■ EXERCISE OBJECTIVE
Each record must be repeated exactly as it stands.

■ AVAILABLE DATA
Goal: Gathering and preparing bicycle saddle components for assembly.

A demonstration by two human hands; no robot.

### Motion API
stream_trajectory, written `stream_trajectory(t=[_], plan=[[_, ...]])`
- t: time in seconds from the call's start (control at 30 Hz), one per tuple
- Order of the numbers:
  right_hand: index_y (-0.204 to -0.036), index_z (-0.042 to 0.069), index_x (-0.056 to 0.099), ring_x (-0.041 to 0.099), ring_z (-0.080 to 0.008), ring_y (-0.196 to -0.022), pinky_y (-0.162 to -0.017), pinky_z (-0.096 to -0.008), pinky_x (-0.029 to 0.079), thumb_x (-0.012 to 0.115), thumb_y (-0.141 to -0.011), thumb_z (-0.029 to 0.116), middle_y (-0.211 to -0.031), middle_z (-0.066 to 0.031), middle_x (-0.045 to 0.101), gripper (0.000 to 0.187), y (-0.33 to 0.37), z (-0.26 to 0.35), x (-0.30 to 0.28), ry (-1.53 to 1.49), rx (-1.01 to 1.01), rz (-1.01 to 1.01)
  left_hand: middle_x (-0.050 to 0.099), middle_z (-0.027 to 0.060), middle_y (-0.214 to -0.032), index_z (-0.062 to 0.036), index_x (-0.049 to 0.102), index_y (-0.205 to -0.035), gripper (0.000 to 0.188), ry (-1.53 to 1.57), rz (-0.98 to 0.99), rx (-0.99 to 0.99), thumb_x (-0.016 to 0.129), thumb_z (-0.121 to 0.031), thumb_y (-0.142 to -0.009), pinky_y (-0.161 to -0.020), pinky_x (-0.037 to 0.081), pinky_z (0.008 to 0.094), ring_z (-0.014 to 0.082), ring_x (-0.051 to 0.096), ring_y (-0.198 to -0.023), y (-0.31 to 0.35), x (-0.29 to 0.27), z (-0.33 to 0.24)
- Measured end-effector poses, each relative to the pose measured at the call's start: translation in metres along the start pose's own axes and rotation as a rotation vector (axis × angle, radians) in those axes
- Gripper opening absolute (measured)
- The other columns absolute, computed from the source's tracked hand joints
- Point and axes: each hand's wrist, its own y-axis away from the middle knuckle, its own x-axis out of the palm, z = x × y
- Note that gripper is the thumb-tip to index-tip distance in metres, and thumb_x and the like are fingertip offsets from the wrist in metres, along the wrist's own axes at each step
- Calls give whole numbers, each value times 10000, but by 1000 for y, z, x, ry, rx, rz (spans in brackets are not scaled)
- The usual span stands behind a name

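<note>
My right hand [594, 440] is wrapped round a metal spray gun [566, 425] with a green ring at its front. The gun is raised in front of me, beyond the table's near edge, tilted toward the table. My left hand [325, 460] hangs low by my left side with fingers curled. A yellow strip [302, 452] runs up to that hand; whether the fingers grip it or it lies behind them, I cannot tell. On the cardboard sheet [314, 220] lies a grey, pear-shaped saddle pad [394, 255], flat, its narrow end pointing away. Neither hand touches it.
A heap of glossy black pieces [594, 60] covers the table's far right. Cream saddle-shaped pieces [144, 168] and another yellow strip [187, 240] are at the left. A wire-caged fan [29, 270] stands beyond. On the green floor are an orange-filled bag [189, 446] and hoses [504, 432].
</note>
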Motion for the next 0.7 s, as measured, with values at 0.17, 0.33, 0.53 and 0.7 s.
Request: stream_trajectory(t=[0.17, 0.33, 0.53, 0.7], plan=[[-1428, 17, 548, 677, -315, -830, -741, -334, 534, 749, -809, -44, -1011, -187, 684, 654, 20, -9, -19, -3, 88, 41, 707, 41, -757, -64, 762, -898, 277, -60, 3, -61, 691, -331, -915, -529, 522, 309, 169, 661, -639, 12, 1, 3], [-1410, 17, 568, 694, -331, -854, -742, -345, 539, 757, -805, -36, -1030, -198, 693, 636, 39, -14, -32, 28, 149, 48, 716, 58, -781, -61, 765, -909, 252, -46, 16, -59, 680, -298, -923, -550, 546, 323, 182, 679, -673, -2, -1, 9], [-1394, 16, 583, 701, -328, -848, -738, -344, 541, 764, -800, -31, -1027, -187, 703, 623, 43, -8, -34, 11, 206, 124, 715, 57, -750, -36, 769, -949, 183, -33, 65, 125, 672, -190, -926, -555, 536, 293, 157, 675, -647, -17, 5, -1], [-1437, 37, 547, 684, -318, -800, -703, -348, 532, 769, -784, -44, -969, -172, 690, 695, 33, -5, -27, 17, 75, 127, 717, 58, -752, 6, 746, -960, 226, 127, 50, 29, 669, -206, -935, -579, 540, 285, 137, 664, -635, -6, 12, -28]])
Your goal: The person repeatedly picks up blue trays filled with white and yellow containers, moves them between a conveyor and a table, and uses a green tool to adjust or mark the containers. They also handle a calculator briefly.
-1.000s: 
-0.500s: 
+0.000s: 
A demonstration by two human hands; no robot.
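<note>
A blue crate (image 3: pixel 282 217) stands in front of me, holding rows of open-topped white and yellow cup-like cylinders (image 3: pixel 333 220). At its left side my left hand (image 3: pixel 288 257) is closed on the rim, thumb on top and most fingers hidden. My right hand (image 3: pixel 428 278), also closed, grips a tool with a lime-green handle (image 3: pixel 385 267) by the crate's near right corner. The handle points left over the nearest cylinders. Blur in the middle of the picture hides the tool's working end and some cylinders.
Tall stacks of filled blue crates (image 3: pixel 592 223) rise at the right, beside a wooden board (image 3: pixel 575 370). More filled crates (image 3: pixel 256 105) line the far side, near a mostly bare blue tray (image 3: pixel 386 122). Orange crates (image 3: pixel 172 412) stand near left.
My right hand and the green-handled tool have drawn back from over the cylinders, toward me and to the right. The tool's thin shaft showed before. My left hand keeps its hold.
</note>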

■ EXERCISE ANSWER
Goal: Gathering and preparing bicycle saddle components for assembly.

A demonstration by two human hands; no robot.

### Motion API
stream_trajectory, written `stream_trajectory(t=[_], plan=[[_, ...]])`
- t: time in seconds from the call's start (control at 30 Hz), one per tuple
- Order of the numbers:
  right_hand: index_y (-0.204 to -0.036), index_z (-0.042 to 0.069), index_x (-0.056 to 0.099), ring_x (-0.041 to 0.099), ring_z (-0.080 to 0.008), ring_y (-0.196 to -0.022), pinky_y (-0.162 to -0.017), pinky_z (-0.096 to -0.008), pinky_x (-0.029 to 0.079), thumb_x (-0.012 to 0.115), thumb_y (-0.141 to -0.011), thumb_z (-0.029 to 0.116), middle_y (-0.211 to -0.031), middle_z (-0.066 to 0.031), middle_x (-0.045 to 0.101), gripper (0.000 to 0.187), y (-0.33 to 0.37), z (-0.26 to 0.35), x (-0.30 to 0.28), ry (-1.53 to 1.49), rx (-1.01 to 1.01), rz (-1.01 to 1.01)
  left_hand: middle_x (-0.050 to 0.099), middle_z (-0.027 to 0.060), middle_y (-0.214 to -0.032), index_z (-0.062 to 0.036), index_x (-0.049 to 0.102), index_y (-0.205 to -0.035), gripper (0.000 to 0.188), ry (-1.53 to 1.57), rz (-0.98 to 0.99), rx (-0.99 to 0.99), thumb_x (-0.016 to 0.129), thumb_z (-0.121 to 0.031), thumb_y (-0.142 to -0.009), pinky_y (-0.161 to -0.020), pinky_x (-0.037 to 0.081), pinky_z (0.008 to 0.094), ring_z (-0.014 to 0.082), ring_x (-0.051 to 0.096), ring_y (-0.198 to -0.023), y (-0.31 to 0.35), x (-0.29 to 0.27), z (-0.33 to 0.24)
- Measured end-effector poses, each relative to the pose measured at the call's start: translation in metres along the start pose's own axes and rotation as a rotation vector (axis × angle, radians) in those axes
- Gripper opening absolute (measured)
- The other columns absolute, computed from the source's tracked hand joints
- Point and axes: each hand's wrist, its own y-axis away from the middle knuckle, its own x-axis out of the palm, z = x × y
- Note that gripper is the thumb-tip to index-tip distance in metres, and thumb_x and the like are fingertip offsets from the wrist in metres, along the wrist's own axes at each step
- Calls give whole numbers, each value times 10000, but by 1000 for y, z, x, ry, rx, rz (spans in brackets are not scaled)
- The usual span stands behind a name

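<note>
My right hand [594, 440] is wrapped round a metal spray gun [566, 425] with a green ring at its front. The gun is raised in front of me, beyond the table's near edge, tilted toward the table. My left hand [325, 460] hangs low by my left side with fingers curled. A yellow strip [302, 452] runs up to that hand; whether the fingers grip it or it lies behind them, I cannot tell. On the cardboard sheet [314, 220] lies a grey, pear-shaped saddle pad [394, 255], flat, its narrow end pointing away. Neither hand touches it.
A heap of glossy black pieces [594, 60] covers the table's far right. Cream saddle-shaped pieces [144, 168] and another yellow strip [187, 240] are at the left. A wire-caged fan [29, 270] stands beyond. On the green floor are an orange-filled bag [189, 446] and hoses [504, 432].
</note>
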Motion for the next 0.7 s, as measured, with values at 0.17, 0.33, 0.53 and 0.7 s.
Request: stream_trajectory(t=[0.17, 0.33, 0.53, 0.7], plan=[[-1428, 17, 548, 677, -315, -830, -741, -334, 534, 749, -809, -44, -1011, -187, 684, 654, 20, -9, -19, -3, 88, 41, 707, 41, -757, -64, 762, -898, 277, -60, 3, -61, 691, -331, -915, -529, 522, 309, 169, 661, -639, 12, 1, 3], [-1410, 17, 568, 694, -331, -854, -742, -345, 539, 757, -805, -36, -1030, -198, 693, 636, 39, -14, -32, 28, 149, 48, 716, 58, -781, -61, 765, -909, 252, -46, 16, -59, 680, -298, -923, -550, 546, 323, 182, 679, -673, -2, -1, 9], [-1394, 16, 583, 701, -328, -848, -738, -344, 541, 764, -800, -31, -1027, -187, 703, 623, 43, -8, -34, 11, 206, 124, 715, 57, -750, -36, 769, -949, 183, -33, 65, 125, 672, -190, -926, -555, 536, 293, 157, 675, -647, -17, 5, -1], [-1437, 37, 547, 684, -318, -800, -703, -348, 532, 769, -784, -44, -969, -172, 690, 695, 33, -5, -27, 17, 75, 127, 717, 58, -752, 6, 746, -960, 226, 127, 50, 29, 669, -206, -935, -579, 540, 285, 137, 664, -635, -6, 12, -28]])
Your goal: The person repeatedly picks up blue trays filled with white and yellow containers, moves them between a conveyor and a table, and uses a green tool to adjust or mark the containers. They also handle a calculator briefly.
-1.000s: 
-0.500s: 
+0.000s: 
A demonstration by two human hands; no robot.
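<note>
A blue crate (image 3: pixel 282 217) stands in front of me, holding rows of open-topped white and yellow cup-like cylinders (image 3: pixel 333 220). At its left side my left hand (image 3: pixel 288 257) is closed on the rim, thumb on top and most fingers hidden. My right hand (image 3: pixel 428 278), also closed, grips a tool with a lime-green handle (image 3: pixel 385 267) by the crate's near right corner. The handle points left over the nearest cylinders. Blur in the middle of the picture hides the tool's working end and some cylinders.
Tall stacks of filled blue crates (image 3: pixel 592 223) rise at the right, beside a wooden board (image 3: pixel 575 370). More filled crates (image 3: pixel 256 105) line the far side, near a mostly bare blue tray (image 3: pixel 386 122). Orange crates (image 3: pixel 172 412) stand near left.
My right hand and the green-handled tool have drawn back from over the cylinders, toward me and to the right. The tool's thin shaft showed before. My left hand keeps its hold.
</note>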

Nothing more is needed to complete the output.